Assignment
Repeat the data below in full and exactly.

--- Dataset excerpts Enclosed Below ---

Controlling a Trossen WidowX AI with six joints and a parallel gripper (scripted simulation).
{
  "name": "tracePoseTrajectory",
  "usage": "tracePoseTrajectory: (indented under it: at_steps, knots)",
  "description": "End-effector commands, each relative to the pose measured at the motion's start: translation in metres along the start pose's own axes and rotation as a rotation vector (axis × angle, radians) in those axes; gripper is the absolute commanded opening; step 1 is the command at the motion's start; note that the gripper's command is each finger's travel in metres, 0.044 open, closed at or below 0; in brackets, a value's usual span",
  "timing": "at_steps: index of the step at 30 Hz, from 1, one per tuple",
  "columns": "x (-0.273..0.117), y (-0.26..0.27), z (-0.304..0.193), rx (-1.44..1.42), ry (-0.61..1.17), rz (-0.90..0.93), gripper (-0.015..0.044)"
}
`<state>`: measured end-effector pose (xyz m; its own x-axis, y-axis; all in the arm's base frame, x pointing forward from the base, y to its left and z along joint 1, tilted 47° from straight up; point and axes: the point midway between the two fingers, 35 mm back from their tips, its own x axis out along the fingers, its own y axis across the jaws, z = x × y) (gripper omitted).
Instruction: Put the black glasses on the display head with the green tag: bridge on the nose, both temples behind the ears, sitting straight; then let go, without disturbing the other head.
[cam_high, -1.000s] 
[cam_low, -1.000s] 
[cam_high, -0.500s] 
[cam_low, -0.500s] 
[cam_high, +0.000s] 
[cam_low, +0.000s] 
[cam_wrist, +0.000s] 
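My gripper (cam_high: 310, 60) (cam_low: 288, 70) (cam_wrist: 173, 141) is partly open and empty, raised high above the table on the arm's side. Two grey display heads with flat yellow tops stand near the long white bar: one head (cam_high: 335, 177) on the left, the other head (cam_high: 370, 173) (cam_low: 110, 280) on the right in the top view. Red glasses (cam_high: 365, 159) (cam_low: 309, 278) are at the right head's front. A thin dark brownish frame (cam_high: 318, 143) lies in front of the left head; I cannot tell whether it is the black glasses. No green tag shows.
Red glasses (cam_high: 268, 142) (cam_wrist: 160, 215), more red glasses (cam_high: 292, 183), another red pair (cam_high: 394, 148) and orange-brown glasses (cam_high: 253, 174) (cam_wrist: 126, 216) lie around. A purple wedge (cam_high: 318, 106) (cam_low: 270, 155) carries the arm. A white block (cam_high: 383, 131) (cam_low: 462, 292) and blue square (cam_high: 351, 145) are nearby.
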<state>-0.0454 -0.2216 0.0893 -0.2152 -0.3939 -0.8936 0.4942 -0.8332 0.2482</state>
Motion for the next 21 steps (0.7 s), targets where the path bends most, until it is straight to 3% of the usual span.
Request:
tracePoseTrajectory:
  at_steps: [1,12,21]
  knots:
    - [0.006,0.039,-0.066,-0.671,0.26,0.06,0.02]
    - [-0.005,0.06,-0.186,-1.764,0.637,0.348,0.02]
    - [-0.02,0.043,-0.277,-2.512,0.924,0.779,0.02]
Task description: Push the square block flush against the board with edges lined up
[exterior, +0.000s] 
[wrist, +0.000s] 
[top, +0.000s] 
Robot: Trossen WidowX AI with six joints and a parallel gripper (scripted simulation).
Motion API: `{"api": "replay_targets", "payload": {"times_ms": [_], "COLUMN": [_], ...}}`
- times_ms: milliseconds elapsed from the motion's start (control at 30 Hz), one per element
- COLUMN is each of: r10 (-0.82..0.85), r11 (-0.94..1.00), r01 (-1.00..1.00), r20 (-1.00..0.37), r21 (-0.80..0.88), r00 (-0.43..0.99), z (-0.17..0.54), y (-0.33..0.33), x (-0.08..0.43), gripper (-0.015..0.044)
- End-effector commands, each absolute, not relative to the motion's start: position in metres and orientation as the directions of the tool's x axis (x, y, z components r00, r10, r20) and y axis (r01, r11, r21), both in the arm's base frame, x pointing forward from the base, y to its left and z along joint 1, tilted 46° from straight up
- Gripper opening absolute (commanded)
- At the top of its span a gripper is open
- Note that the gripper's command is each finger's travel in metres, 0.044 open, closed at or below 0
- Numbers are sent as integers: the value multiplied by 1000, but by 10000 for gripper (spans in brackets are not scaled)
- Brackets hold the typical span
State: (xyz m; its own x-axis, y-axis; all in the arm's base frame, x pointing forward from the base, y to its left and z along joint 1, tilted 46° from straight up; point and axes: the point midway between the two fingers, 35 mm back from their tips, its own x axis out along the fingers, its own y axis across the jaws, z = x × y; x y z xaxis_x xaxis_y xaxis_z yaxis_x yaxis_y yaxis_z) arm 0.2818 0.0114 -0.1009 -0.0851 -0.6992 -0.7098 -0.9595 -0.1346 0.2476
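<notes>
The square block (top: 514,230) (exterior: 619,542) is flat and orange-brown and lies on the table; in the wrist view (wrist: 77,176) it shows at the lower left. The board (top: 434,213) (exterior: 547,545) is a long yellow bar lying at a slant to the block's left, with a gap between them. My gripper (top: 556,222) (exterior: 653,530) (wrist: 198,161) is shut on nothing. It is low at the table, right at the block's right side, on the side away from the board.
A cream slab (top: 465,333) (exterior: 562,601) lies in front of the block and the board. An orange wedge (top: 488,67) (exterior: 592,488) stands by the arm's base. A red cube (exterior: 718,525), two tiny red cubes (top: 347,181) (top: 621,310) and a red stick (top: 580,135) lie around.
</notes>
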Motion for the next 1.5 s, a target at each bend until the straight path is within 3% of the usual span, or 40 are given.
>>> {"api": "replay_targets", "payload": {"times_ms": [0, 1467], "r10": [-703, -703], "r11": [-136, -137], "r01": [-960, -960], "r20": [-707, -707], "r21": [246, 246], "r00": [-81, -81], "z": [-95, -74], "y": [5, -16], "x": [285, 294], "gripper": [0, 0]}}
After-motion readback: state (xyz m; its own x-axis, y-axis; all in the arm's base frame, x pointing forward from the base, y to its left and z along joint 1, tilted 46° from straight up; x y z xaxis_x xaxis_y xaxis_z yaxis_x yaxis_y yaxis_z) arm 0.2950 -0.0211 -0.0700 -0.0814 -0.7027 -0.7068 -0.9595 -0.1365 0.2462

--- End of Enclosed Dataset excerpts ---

Result of this exercise
Controlling a Trossen WidowX AI with six joints and a parallel gripper (scripted simulation).
{
  "name": "tracePoseTrajectory",
  "usage": "tracePoseTrajectory: (indented under it: at_steps, knots)",
  "description": "End-effector commands, each relative to the pose measured at the motion's start: translation in metres along the start pose's own axes and rotation as a rotation vector (axis × angle, radians) in those axes; gripper is the absolute commanded opening; step 1 is the command at the motion's start; note that the gripper's command is each finger's travel in metres, 0.044 open, closed at or below 0; in brackets, a value's usual span",
  "timing": "at_steps: index of the step at 30 Hz, from 1, one per tuple",
  "columns": "x (-0.273..0.117), y (-0.26..0.27), z (-0.304..0.193), rx (-1.44..1.42), ry (-0.61..1.17), rz (-0.90..0.93), gripper (-0.015..0.044)"
}
`<state>`: measured end-effector pose (xyz m; its own x-axis, y-axis; all in the arm's base frame, x pointing forward from the base, y to its left and z along joint 1, tilted 47° from straight up; point and axes: the point midway between the two fingers, 35 mm back from their tips, its own x axis out along the fingers, its own y axis across the jaws, z = x × y) (gripper omitted).
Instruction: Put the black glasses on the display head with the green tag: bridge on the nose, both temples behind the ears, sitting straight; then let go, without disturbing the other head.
[cam_high, -1.000s] 
[cam_low, -1.000s] 
[cam_high, -0.500s] 
[cam_low, -0.500s] 
[cam_high, +0.000s] 
[cam_low, +0.000s] 
[cam_wrist, +0.000s] 
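My gripper (cam_high: 310, 60) (cam_low: 288, 70) (cam_wrist: 173, 141) is partly open and empty, raised high above the table on the arm's side. Two grey display heads with flat yellow tops stand near the long white bar: one head (cam_high: 335, 177) on the left, the other head (cam_high: 370, 173) (cam_low: 110, 280) on the right in the top view. Red glasses (cam_high: 365, 159) (cam_low: 309, 278) are at the right head's front. A thin dark brownish frame (cam_high: 318, 143) lies in front of the left head; I cannot tell whether it is the black glasses. No green tag shows.
Red glasses (cam_high: 268, 142) (cam_wrist: 160, 215), more red glasses (cam_high: 292, 183), another red pair (cam_high: 394, 148) and orange-brown glasses (cam_high: 253, 174) (cam_wrist: 126, 216) lie around. A purple wedge (cam_high: 318, 106) (cam_low: 270, 155) carries the arm. A white block (cam_high: 383, 131) (cam_low: 462, 292) and blue square (cam_high: 351, 145) are nearby.
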<state>-0.0454 -0.2216 0.0893 -0.2152 -0.3939 -0.8936 0.4942 -0.8332 0.2482</state>
Motion for the next 21 steps (0.7 s), targets where the path bends most, until it is straight to 3% of the usual span.
Request:
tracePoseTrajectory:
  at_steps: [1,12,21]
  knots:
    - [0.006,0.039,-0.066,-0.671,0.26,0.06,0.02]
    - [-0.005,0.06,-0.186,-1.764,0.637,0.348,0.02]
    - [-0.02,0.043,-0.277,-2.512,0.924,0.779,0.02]
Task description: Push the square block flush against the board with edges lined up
[exterior, +0.000s] 
[wrist, +0.000s] 
[top, +0.000s] 
Robot: Trossen WidowX AI with six joints and a parallel gripper (scripted simulation).
Motion API: `{"api": "replay_targets", "payload": {"times_ms": [_], "COLUMN": [_], ...}}`
- times_ms: milliseconds elapsed from the motion's start (control at 30 Hz), one per element
- COLUMN is each of: r10 (-0.82..0.85), r11 (-0.94..1.00), r01 (-1.00..1.00), r20 (-1.00..0.37), r21 (-0.80..0.88), r00 (-0.43..0.99), z (-0.17..0.54), y (-0.33..0.33), x (-0.08..0.43), gripper (-0.015..0.044)
- End-effector commands, each absolute, not relative to the motion's start: position in metres and orientation as the directions of the tool's x axis (x, y, z components r00, r10, r20) and y axis (r01, r11, r21), both in the arm's base frame, x pointing forward from the base, y to its left and z along joint 1, tilted 46° from straight up
- Gripper opening absolute (commanded)
- At the top of its span a gripper is open
- Note that the gripper's command is each finger's travel in metres, 0.044 open, closed at or below 0
- Numbers are sent as integers: the value multiplied by 1000, but by 10000 for gripper (spans in brackets are not scaled)
- Brackets hold the typical span
State: (xyz m; its own x-axis, y-axis; all in the arm's base frame, x pointing forward from the base, y to its left and z along joint 1, tilted 46° from straight up; point and axes: the point midway between the two fingers, 35 mm back from their tips, its own x axis out along the fingers, its own y axis across the jaws, z = x × y; x y z xaxis_x xaxis_y xaxis_z yaxis_x yaxis_y yaxis_z) arm 0.2818 0.0114 -0.1009 -0.0851 -0.6992 -0.7098 -0.9595 -0.1346 0.2476
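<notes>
The square block (top: 514,230) (exterior: 619,542) is flat and orange-brown and lies on the table; in the wrist view (wrist: 77,176) it shows at the lower left. The board (top: 434,213) (exterior: 547,545) is a long yellow bar lying at a slant to the block's left, with a gap between them. My gripper (top: 556,222) (exterior: 653,530) (wrist: 198,161) is shut on nothing. It is low at the table, right at the block's right side, on the side away from the board.
A cream slab (top: 465,333) (exterior: 562,601) lies in front of the block and the board. An orange wedge (top: 488,67) (exterior: 592,488) stands by the arm's base. A red cube (exterior: 718,525), two tiny red cubes (top: 347,181) (top: 621,310) and a red stick (top: 580,135) lie around.
</notes>
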Motion for the next 1.5 s, a target at each bend until the straight path is within 3% of the usual span, or 40 are given.
>>> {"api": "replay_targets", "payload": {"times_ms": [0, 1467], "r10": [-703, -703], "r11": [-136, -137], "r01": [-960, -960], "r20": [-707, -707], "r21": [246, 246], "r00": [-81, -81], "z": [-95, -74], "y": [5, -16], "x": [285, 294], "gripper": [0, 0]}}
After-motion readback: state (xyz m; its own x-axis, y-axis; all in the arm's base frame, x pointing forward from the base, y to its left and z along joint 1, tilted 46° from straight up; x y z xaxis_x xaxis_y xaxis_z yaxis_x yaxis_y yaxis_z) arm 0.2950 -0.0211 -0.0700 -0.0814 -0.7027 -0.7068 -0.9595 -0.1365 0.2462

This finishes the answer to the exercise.